Mr. Wiggins, secretary of the grantee corporation, testified that his company took possession of the lands; that they worked it for turpentine, paid the taxes thereon, and had continuous possession from the date of the deed until the suit; that the defendant admitted he had caused the timber to be cut, under a contract or agreement with Mr. Courtney, trustee, attorney and agent for the plaintiff; that he had sold lumber interests to E. L. Jordan and Brownlee Lumber Company under a cutting contract.
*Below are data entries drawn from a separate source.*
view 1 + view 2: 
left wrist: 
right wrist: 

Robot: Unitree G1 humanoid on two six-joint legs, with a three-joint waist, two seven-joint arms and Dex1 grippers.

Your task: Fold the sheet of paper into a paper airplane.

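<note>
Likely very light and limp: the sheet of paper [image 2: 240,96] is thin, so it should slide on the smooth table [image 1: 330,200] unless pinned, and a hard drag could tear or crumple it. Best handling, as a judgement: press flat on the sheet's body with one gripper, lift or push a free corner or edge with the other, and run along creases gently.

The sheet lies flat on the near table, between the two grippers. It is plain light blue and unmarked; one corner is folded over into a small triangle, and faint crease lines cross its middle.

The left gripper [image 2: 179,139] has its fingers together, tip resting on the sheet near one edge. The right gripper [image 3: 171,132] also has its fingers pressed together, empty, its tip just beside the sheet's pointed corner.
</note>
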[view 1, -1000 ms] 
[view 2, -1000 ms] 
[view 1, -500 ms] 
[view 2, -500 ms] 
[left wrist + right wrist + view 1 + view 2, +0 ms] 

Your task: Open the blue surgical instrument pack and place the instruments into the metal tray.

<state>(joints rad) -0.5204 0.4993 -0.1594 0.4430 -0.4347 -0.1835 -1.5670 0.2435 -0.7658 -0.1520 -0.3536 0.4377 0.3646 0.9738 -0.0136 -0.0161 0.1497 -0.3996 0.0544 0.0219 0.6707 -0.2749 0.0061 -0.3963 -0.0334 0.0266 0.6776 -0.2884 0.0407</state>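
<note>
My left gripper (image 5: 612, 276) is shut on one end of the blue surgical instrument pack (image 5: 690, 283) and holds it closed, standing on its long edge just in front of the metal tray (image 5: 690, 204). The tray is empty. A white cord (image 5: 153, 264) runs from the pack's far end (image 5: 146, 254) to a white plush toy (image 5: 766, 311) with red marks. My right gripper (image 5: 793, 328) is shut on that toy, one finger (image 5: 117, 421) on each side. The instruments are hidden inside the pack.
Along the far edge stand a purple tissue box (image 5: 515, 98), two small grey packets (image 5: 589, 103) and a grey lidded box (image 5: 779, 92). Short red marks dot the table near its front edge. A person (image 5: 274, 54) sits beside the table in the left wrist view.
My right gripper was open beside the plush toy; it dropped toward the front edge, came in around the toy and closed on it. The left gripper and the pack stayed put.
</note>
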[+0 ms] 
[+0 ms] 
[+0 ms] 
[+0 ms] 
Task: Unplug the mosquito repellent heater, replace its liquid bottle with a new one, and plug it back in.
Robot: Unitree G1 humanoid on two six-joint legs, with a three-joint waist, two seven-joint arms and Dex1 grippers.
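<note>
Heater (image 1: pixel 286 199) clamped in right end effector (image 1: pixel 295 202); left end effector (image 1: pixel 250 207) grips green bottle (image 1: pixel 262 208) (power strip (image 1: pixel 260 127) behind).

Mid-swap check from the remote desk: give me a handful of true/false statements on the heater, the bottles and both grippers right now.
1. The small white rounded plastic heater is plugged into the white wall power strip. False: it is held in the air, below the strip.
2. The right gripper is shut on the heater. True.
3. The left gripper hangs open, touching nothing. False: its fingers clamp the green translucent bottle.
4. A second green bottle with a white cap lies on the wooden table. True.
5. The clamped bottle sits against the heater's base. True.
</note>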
The witness further testified on cross-examination that Mr. Courtney had acted as trustee for receipts and disbursements from its turpentine operations for a period of time, could not say who appointed or constituted him such trustee for the United States Lumber Cotton Company; that he so acted in *Page 187 the fall of 1924 and up to early 1925; that he (witness) new nothing about how plaintiff got possession of this property "except from records and seeing them in possession"; that he did not know whether plaintiff or defendant turpentined the lands; and admitted that Young worked for plaintiff prior to the cutting. The witness was not permitted, over plaintiff's objection, to answer whether plaintiff company was or was not in bankruptcy, or "When was the company put in bankruptcy?" or whether or not his company "made a composition settlement with its creditors," and when the president of the company was in England and when he returned. Likewise, the letter from Granade to Courtney of date of February 9, 1924, accepting the former's contract or sale of timber interest on these lands, was excluded on plaintiff's motion. To the foregoing and several rulings, the defendant excepted. This evidence was material and competent, as tending to show whether there was a willful trespass in the cutting in question, or whether it was done by and under contract or consent of the plaintiff's trustee and agent, who had authority over these lands at the time of the cutting.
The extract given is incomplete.